The task:
All that is needed is an exact copy of the lines from the beginning of the data below through the line containing "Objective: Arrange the", minus the pictures.
____ Provided material
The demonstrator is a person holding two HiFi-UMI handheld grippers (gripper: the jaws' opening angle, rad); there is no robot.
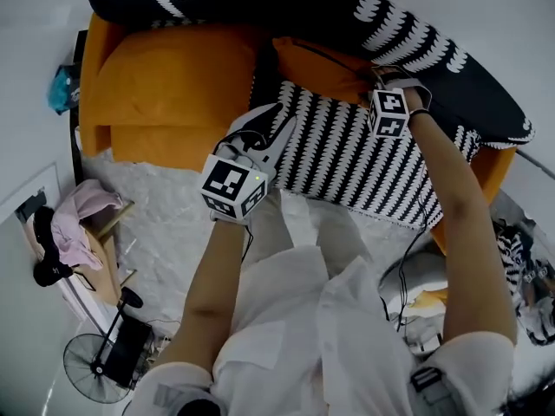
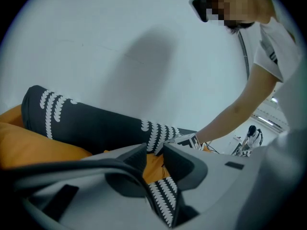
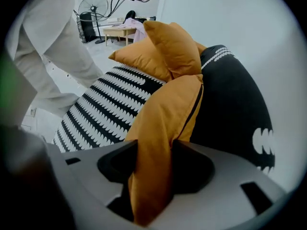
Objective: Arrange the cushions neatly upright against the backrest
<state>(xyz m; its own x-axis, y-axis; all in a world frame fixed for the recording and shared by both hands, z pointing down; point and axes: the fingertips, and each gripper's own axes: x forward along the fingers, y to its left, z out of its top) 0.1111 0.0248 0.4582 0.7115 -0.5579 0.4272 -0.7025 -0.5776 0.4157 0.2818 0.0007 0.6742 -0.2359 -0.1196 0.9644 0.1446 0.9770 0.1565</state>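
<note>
Orange sofa (image 1: 147,85), white wall. Left gripper (image 2: 154,148) fingers (image 2: 184,164) nip patterned cushion (image 1: 364,163) hem, lying on seat; right gripper (image 3: 156,145) nips orange cushion (image 3: 168,104) edge near backrest (image 1: 416,42). We fear thin holds slip, cushions flop.

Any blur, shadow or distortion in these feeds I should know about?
Head view: wide-angle bend curves the sofa, light even. Left gripper view: dark corners, soft shadow on the wall. Right gripper view: dark corners, orange cushion sharp, left edge blurred.
</note>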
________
Task output:
The demonstrator is a person holding two HiFi-UMI handheld grippers (gripper: the jaws' opening angle, rad); there is no robot.
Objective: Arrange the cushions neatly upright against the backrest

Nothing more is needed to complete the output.